The Conservative Mind

The Conservative Mind

In the 1960s and 1970s, Eugene Genovese revolutionized historical writing about the Old South. Using a supple form of Marxian analysis, he ended the reign of the “consensus” historians, who had viewed white southerners as guilt ridden liberals driven by their economic interests to defend an institution that contradicted the democratic values that they shared with other Americans. Seeking to rescue the slaveholders from the enormous condescension of liberal historians, he took them seriously and on their own terms, finding in the proslavery argument an authentic American variant of the reactionary anticapitalism or anti-modernism that had arisen in Europe among defenders of anciens regimes against the bourgeois utopianism of the French Revolution.

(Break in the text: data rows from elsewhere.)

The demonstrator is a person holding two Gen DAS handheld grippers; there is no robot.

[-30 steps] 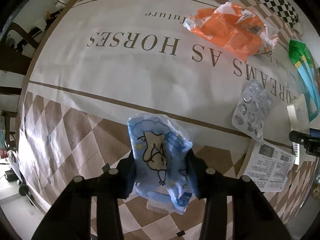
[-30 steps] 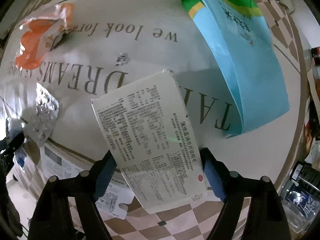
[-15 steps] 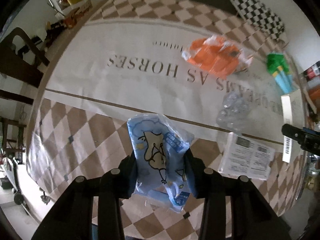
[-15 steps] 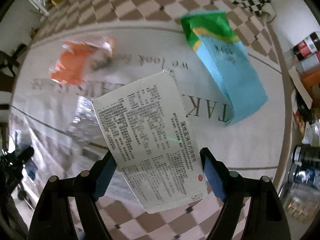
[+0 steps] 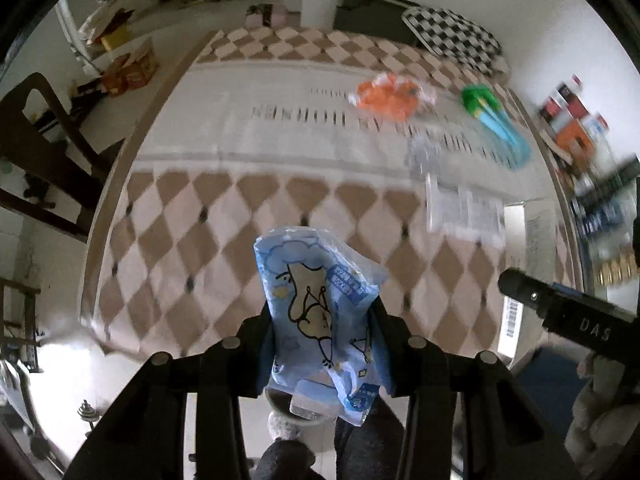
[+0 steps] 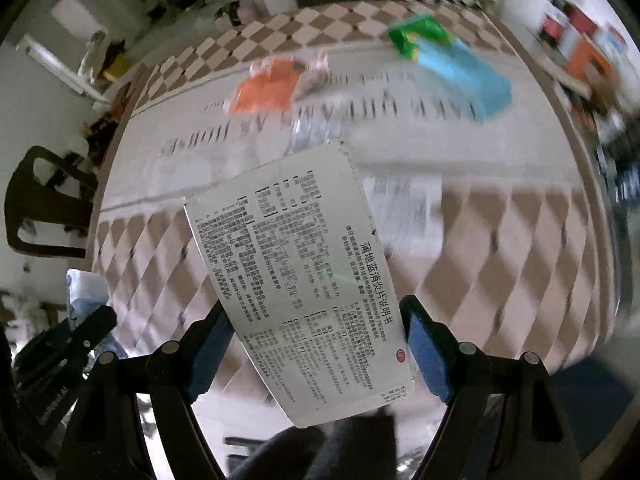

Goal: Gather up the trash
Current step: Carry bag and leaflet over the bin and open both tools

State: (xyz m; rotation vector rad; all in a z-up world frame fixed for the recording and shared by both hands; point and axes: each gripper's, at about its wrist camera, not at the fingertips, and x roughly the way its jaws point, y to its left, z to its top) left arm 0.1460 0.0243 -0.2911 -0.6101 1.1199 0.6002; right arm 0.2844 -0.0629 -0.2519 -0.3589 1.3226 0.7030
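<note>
My left gripper: clamped on blue cartoon wrapper.
My right gripper: pinching printed leaflet by its edges.
Table: checkered cloth; orange wrapper, green-blue packet, blister pack and paper lie there.
Room: dark chair beside the table.

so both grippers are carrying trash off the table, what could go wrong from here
The printed leaflet sticks far out past the right gripper, clamped only by its edges; a quick swing could bend it and let it slip free.

The crinkly blue wrapper in the left gripper is slick plastic and might slide out.

The right gripper shows close beside the left one, so they could bump.
</note>
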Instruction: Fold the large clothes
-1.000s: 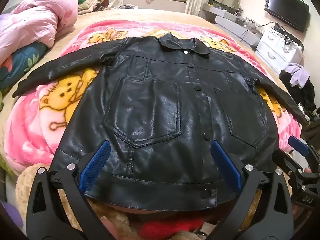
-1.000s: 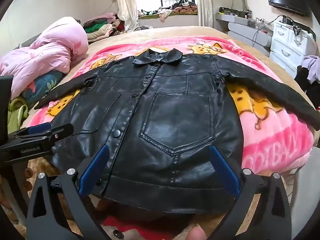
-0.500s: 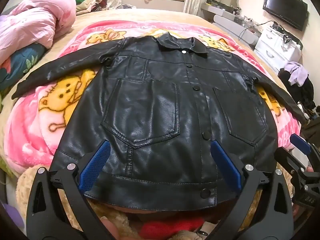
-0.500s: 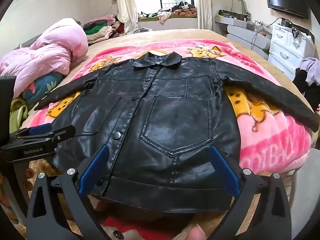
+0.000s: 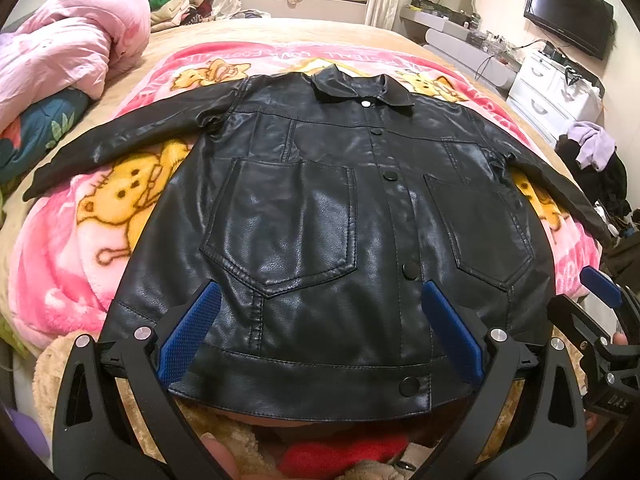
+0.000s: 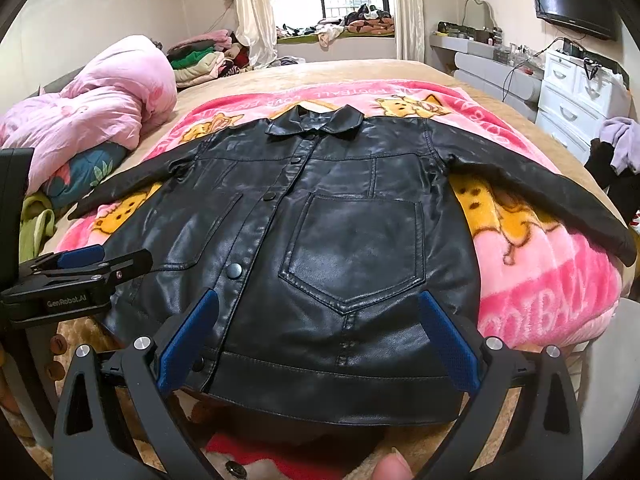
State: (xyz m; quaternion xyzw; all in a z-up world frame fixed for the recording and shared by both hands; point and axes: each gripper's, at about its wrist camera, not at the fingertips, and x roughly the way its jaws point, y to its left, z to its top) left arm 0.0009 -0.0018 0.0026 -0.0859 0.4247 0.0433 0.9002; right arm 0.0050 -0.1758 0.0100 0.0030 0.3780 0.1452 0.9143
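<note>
Hovering above the near hem, the left gripper (image 5: 320, 332) had its blue pads (image 5: 188, 336) spread wide and held nothing; the right gripper (image 6: 318, 332) was just as wide and just as empty, and both looked poised to choose a hold rather than to take one; under them the black leather jacket (image 5: 320, 216) lay face up and buttoned on the pink cartoon blanket (image 5: 80, 248), collar (image 6: 316, 122) far from the tools, hem nearest; its left sleeve (image 5: 120, 140) and right sleeve (image 6: 540, 192) stretched out flat to either side, probably spread so that each could be folded inward first; a pink quilt (image 6: 100, 112) sat bunched at the bed's far left, well apart.
</note>
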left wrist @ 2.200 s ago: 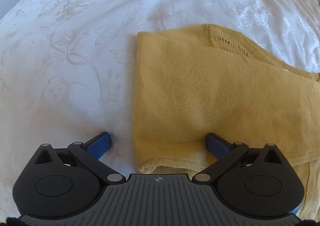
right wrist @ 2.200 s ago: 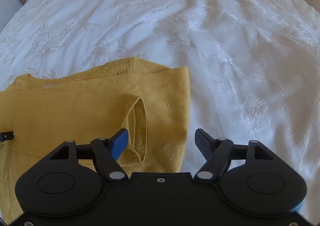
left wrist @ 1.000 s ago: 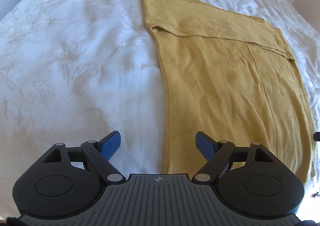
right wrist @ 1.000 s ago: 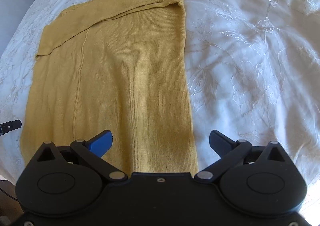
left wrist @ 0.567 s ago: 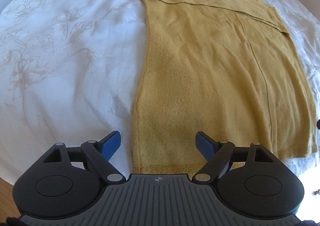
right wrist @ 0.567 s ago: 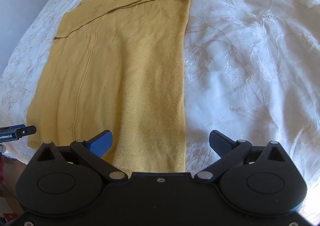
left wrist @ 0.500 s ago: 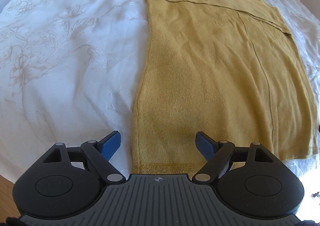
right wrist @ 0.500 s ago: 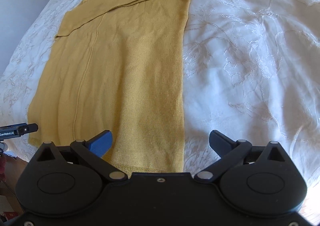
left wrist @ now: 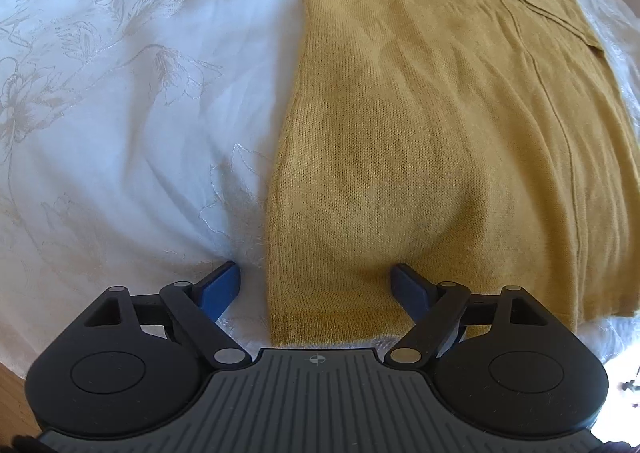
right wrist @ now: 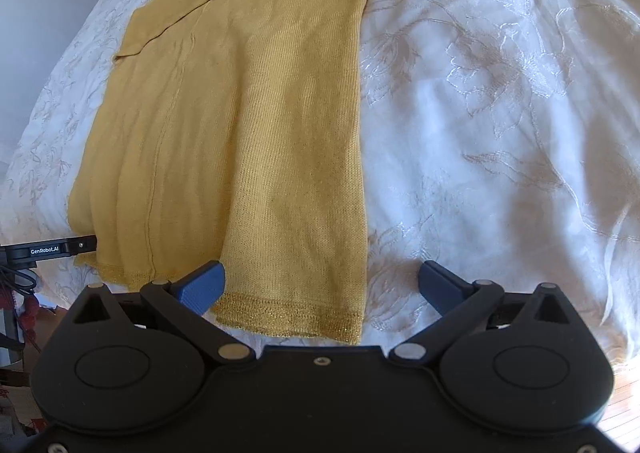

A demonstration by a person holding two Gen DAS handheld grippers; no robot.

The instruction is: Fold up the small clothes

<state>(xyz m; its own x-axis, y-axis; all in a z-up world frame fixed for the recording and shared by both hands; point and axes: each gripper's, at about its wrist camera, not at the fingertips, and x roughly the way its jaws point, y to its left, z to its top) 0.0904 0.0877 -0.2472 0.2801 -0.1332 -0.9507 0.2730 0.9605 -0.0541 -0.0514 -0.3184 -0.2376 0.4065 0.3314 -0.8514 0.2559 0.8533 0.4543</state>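
Sweater (left wrist: 440,113) in mustard knit lies flat on the bed (left wrist: 120,93), over a white bedspread with stitched flowers, its sides already folded in to make a long panel whose hem reaches the bed's near edge. It looks light, soft and floppy, a loose knit that will sag and stretch if lifted from one spot, so I'd say the two hem corners are the places to take hold. The left tongs (left wrist: 316,285) hang over the left hem corner, jaws wide apart, one finger on the bedspread side and one over the knit, gripping nothing. The right tongs (right wrist: 320,285) straddle the other hem corner (right wrist: 352,329), likewise spread and empty.
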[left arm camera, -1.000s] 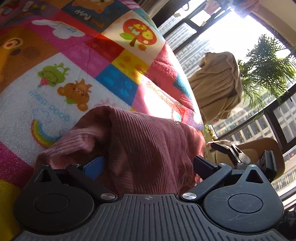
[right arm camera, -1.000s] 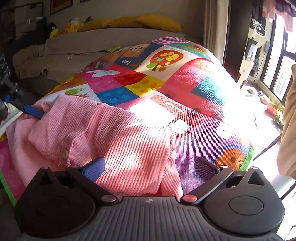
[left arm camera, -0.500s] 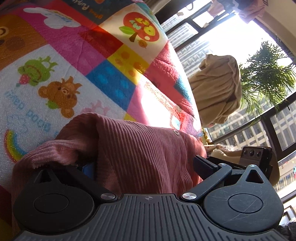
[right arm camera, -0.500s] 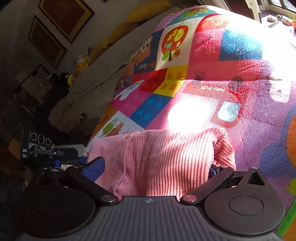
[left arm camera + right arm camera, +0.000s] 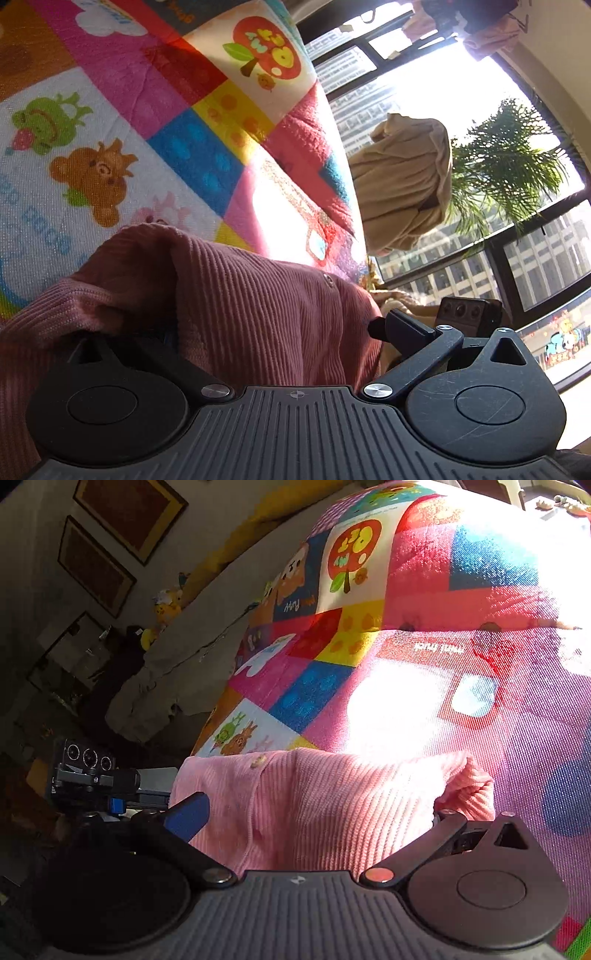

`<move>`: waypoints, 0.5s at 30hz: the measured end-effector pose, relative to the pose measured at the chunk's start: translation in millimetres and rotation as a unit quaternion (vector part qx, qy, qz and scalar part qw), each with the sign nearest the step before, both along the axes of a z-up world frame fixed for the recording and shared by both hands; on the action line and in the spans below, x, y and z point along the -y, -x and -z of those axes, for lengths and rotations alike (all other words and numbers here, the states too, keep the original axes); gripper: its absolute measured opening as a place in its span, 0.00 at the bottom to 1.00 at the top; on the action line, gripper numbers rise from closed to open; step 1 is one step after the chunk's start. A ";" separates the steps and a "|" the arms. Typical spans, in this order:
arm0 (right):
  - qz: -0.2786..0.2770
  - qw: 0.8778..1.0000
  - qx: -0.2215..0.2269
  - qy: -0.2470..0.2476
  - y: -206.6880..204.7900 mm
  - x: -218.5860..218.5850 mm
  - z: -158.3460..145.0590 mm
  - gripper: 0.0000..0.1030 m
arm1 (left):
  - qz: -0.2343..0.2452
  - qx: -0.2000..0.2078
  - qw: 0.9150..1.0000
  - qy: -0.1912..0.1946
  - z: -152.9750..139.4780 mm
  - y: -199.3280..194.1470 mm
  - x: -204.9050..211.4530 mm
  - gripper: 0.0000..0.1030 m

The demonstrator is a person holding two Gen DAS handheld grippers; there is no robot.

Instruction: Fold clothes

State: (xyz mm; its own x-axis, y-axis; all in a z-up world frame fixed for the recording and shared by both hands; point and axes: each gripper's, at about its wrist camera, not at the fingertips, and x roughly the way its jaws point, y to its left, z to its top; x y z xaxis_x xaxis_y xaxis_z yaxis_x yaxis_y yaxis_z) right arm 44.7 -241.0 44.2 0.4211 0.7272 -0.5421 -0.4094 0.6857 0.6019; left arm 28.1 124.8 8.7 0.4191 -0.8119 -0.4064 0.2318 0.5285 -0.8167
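A pink ribbed cardigan [image 5: 258, 314] with small buttons lies bunched on a colourful patchwork play mat [image 5: 110, 129]. My left gripper [image 5: 273, 332] stands wide open around one end of it, with cloth draped over the left finger. My right gripper [image 5: 317, 812] stands wide open around the other end of the cardigan [image 5: 332, 805]; its blue left pad [image 5: 188, 816] shows, and cloth covers the right fingertip. Each gripper sees the other across the garment: the right one in the left wrist view [image 5: 469, 314], the left one in the right wrist view [image 5: 92, 775].
A beige cloth-covered chair [image 5: 402, 184] and a palm plant [image 5: 509, 166] stand by large windows past the mat's edge. In the right wrist view a grey-covered sofa [image 5: 192, 657] with yellow cushions and plush toys sits behind the mat.
Both grippers have dropped closer to the mat and pushed further over the cardigan. The right gripper has tilted and turned, so its view has swung left towards the wall and sofa.
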 end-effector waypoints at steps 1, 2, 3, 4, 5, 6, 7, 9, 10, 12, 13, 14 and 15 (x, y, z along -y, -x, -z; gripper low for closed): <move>-0.010 1.000 0.014 -0.001 8.2 0.1 -7.8 1.00 | 0.008 0.020 1.000 0.005 -10.7 5.4 -0.8 1.00; -0.021 0.999 0.029 -0.001 17.3 0.4 -16.0 1.00 | 0.015 0.038 0.999 0.008 -21.0 11.2 -1.8 1.00; -0.031 0.999 0.044 -0.001 26.4 0.7 -24.1 1.00 | 0.018 0.052 0.998 0.006 -28.7 19.2 -4.0 1.00; -0.042 0.997 0.059 -0.001 35.5 1.0 -32.3 1.00 | 0.022 0.065 0.998 0.003 -36.4 27.3 -6.2 1.00; -0.052 0.996 0.074 -0.001 44.6 1.3 -40.4 1.00 | 0.025 0.078 0.997 0.001 -43.2 35.4 -8.4 1.00; -0.058 0.995 0.078 0.005 52.4 3.1 -41.8 1.00 | 0.027 0.081 0.996 -0.005 -43.2 43.9 -11.1 1.00; -0.062 0.995 0.080 0.011 60.0 5.0 -42.4 1.00 | 0.029 0.084 0.996 -0.010 -43.2 52.4 -13.8 1.00; -0.053 0.995 0.075 0.047 69.5 6.7 -32.2 1.00 | 0.027 0.080 0.996 -0.031 -36.8 66.1 -18.1 1.00; -0.044 0.994 0.069 0.075 70.5 6.3 -23.8 1.00 | 0.023 0.072 0.996 -0.045 -30.6 71.3 -19.9 1.00; -0.021 0.990 0.052 0.126 69.5 7.1 -5.5 1.00 | 0.012 0.037 0.997 -0.068 -13.1 73.3 -23.2 1.00; -0.013 0.990 0.042 0.131 66.8 9.1 -0.4 1.00 | 0.007 0.020 0.997 -0.073 -5.0 72.8 -24.6 1.00; -0.007 0.994 0.026 0.110 61.3 14.9 3.3 1.00 | 0.001 0.009 0.997 -0.070 0.3 70.1 -26.0 1.00; -0.002 0.996 0.009 0.087 55.6 21.1 6.8 1.00 | -0.003 0.000 0.998 -0.066 5.1 67.2 -27.3 1.00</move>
State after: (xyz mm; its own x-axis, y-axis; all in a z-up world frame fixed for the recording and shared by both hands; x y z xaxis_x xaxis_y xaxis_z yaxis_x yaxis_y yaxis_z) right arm -10.9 -262.1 37.4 0.4302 0.6240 -0.6524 -0.4220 0.7778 0.4657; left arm -39.1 152.1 3.7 0.4241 -0.7480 -0.5106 0.2273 0.6337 -0.7395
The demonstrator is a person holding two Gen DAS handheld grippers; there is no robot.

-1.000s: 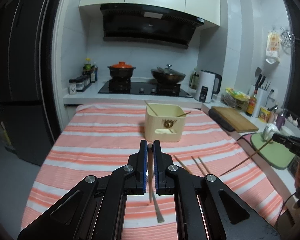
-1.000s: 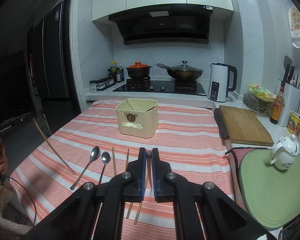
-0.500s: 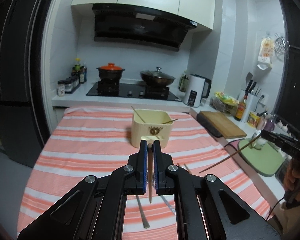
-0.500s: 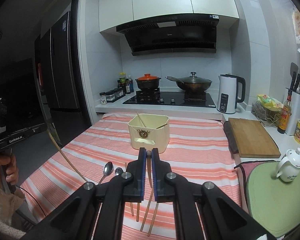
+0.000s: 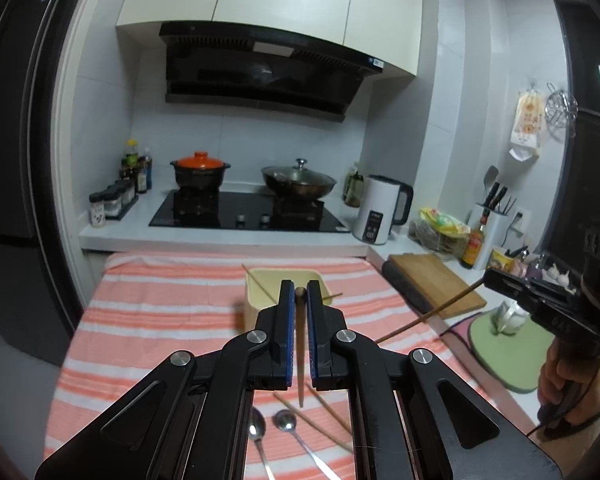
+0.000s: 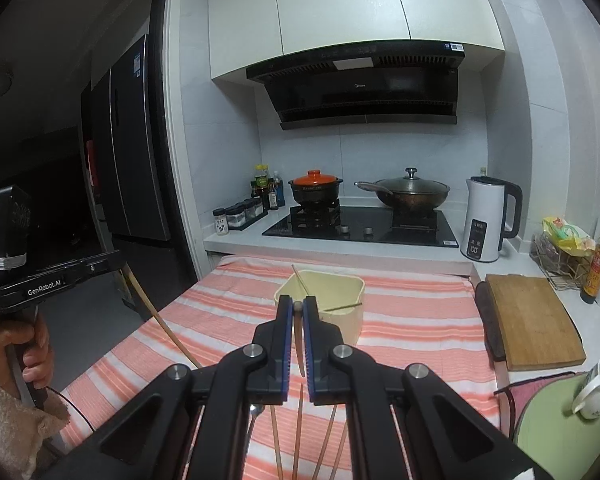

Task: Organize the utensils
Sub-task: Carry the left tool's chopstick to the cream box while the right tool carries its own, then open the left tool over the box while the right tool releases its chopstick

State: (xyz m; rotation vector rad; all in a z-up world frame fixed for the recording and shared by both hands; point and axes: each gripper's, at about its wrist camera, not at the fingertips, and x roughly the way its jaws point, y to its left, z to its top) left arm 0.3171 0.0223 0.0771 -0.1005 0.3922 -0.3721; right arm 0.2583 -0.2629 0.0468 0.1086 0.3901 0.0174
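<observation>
Chopsticks are held one in each gripper, above the striped table point(image 5: 160, 300) and short of the cream holder point(image 6: 340, 292): the left gripper point(image 5: 300, 300) is closed on one chopstick point(image 5: 301, 360) and the right gripper point(image 6: 298, 308) on another point(image 6: 299, 344), each pinched near its thick end. More chopsticks point(image 6: 298, 432) and two spoons point(image 5: 286, 420) are left lying on the cloth. A chopstick is judged light, stiff, thin and smooth, so it may swing or slip, and is best gripped near the thick end.

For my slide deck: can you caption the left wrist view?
Left gripper clamps one chopstick above the striped tablecloth, cream utensil holder ahead.
</observation>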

At the time that he published books like The Political Economy of Slavery (1965), The World the Slaveholders Made (1969), and Roll, Jordan, Roll: The World the Slaves Made (1974), Genovese was in the forefront of a new leftist historiography that was affirming the existence of class conflict and ideological polarization in the same American past that earlier historians, convinced of “American exceptionalism,” had divested of such “Old World” characteristics. But there was a peculiarity in Genovese’s way of doing this. Whereas most New Left historians concentrated on finding social radicalism and proto-Marxism among the underprivileged, Genovese sought opposition to liberal capitalism on the far right. The conventional Marxist view of the slaveholding South, originated by Marx himself, was that it represented capitalism in an extremely savage form. Genovese not only denied this interpretation but wrote about the slaveholders’ resistance to bourgeois hegemony with respect and even with a qualified kind of admiration. (Whatever else they might have been, he seemed to be saying, at least they were not capitalists.)